## Task brief
Apart from the images, output the data below exactly.
▬▬▬
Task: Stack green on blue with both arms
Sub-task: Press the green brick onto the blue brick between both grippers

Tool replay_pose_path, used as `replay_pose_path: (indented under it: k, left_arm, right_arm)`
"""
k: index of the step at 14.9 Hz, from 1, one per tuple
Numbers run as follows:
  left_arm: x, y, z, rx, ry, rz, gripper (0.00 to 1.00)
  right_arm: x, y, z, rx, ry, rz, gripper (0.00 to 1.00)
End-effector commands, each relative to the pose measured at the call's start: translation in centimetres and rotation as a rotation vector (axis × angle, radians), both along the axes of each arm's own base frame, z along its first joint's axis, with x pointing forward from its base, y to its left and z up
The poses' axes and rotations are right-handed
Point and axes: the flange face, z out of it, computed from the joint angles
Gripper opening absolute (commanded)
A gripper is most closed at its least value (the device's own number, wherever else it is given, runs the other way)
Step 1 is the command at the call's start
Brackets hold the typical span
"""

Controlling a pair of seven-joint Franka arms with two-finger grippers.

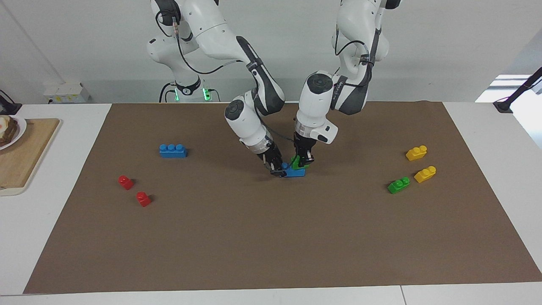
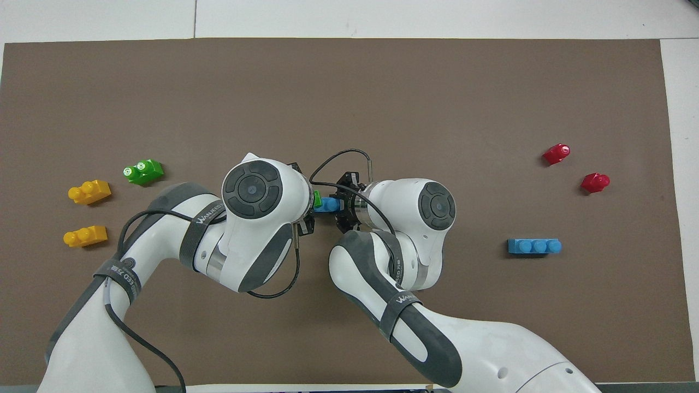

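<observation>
At the middle of the brown mat, my right gripper [image 1: 278,170] is shut on one end of a blue three-stud brick [image 1: 295,173], held low at the mat. My left gripper [image 1: 303,162] is shut on a green two-stud brick [image 1: 296,161], which sits tilted on the blue brick's other end. In the overhead view the left gripper [image 2: 309,203] holds the green brick [image 2: 316,200] against the blue brick [image 2: 329,204], which the right gripper [image 2: 346,206] grips. The arms' wrists hide most of both bricks.
A second blue brick [image 1: 172,151] and two red bricks [image 1: 125,182] [image 1: 143,198] lie toward the right arm's end. A second green brick [image 1: 398,185] and two yellow bricks [image 1: 416,153] [image 1: 424,174] lie toward the left arm's end. A wooden board [image 1: 25,156] lies off the mat.
</observation>
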Motion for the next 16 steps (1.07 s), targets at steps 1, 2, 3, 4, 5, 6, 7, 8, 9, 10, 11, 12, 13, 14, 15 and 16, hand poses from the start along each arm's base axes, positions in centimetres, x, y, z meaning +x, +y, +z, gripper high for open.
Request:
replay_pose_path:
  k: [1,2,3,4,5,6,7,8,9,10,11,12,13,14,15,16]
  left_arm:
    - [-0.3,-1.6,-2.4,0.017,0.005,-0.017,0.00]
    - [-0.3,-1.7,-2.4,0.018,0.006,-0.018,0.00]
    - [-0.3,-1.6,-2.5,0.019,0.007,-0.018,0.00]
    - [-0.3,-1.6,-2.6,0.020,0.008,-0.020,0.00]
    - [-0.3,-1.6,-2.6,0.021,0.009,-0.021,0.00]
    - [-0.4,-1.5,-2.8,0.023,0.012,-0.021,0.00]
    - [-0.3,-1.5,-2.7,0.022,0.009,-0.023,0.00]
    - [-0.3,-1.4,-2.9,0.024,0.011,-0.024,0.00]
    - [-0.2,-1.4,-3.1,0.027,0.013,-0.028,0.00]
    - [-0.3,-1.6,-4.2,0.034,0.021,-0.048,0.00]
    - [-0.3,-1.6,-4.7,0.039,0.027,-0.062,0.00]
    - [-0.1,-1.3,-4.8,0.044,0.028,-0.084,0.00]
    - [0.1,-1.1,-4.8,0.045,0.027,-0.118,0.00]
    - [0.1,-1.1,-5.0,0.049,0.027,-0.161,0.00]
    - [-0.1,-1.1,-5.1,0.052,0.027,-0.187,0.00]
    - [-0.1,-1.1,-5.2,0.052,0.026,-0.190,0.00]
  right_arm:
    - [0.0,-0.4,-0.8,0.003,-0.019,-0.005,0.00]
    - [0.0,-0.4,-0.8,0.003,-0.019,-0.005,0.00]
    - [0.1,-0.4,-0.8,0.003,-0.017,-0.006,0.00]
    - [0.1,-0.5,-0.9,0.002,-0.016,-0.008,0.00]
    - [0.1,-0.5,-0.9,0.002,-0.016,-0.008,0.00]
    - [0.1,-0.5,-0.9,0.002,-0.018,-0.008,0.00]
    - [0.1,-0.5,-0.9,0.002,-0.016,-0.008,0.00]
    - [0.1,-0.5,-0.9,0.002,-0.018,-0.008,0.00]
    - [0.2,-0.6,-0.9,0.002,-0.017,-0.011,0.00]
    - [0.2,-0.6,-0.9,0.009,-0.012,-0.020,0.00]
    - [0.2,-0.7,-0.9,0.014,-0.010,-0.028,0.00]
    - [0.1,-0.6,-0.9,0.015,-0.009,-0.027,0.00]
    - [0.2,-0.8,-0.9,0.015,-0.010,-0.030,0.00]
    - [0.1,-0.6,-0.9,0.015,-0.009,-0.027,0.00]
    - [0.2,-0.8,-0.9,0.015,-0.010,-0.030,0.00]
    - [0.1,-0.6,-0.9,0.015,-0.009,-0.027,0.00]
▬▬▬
## Worked solution
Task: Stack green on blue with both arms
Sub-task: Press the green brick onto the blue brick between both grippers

Tool replay_pose_path, used as `replay_pose_path: (indented under it: k, left_arm, right_arm)`
"""
k: index of the step at 14.9 Hz, from 1, one per tuple
Numbers run as follows:
  left_arm: x, y, z, rx, ry, rz, gripper (0.00 to 1.00)
  right_arm: x, y, z, rx, ry, rz, gripper (0.00 to 1.00)
End-effector commands, each relative to the pose measured at the call's start: translation in centimetres and rotation as a rotation vector (axis × angle, radians), both along the axes of each arm's own base frame, z along its first joint's axis, with x pointing forward from its base, y to its left and z up
The poses' axes and rotations are right-handed
Point and axes: the flange face, z out of it, computed from the joint angles
Gripper opening absolute (commanded)
A gripper is most closed at its least value (the device's own number, wherever else it is given, runs the other way)
Step 1 is the command at the call's start
Brackets hold the typical span
"""

Controlling a pair of seven-joint Franka arms with two-finger grippers.


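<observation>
At the middle of the brown mat, my right gripper [image 1: 278,170] is shut on one end of a blue three-stud brick [image 1: 295,173], held low at the mat. My left gripper [image 1: 303,162] is shut on a green two-stud brick [image 1: 296,161], which sits tilted on the blue brick's other end. In the overhead view the left gripper [image 2: 309,203] holds the green brick [image 2: 316,200] against the blue brick [image 2: 329,204], which the right gripper [image 2: 346,206] grips. The arms' wrists hide most of both bricks.
A second blue brick [image 1: 172,151] and two red bricks [image 1: 125,182] [image 1: 143,198] lie toward the right arm's end. A second green brick [image 1: 398,185] and two yellow bricks [image 1: 416,153] [image 1: 424,174] lie toward the left arm's end. A wooden board [image 1: 25,156] lies off the mat.
</observation>
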Motion for the next 16 steps (1.07 s), targets at steps 1, 2, 3, 4, 5, 6, 7, 8, 9, 10, 11, 12, 13, 14, 15 and 16, hand poses from the start along each arm's base axes, positions in centimetres, x, y, z meaning +x, +y, +z, gripper high for open.
Request:
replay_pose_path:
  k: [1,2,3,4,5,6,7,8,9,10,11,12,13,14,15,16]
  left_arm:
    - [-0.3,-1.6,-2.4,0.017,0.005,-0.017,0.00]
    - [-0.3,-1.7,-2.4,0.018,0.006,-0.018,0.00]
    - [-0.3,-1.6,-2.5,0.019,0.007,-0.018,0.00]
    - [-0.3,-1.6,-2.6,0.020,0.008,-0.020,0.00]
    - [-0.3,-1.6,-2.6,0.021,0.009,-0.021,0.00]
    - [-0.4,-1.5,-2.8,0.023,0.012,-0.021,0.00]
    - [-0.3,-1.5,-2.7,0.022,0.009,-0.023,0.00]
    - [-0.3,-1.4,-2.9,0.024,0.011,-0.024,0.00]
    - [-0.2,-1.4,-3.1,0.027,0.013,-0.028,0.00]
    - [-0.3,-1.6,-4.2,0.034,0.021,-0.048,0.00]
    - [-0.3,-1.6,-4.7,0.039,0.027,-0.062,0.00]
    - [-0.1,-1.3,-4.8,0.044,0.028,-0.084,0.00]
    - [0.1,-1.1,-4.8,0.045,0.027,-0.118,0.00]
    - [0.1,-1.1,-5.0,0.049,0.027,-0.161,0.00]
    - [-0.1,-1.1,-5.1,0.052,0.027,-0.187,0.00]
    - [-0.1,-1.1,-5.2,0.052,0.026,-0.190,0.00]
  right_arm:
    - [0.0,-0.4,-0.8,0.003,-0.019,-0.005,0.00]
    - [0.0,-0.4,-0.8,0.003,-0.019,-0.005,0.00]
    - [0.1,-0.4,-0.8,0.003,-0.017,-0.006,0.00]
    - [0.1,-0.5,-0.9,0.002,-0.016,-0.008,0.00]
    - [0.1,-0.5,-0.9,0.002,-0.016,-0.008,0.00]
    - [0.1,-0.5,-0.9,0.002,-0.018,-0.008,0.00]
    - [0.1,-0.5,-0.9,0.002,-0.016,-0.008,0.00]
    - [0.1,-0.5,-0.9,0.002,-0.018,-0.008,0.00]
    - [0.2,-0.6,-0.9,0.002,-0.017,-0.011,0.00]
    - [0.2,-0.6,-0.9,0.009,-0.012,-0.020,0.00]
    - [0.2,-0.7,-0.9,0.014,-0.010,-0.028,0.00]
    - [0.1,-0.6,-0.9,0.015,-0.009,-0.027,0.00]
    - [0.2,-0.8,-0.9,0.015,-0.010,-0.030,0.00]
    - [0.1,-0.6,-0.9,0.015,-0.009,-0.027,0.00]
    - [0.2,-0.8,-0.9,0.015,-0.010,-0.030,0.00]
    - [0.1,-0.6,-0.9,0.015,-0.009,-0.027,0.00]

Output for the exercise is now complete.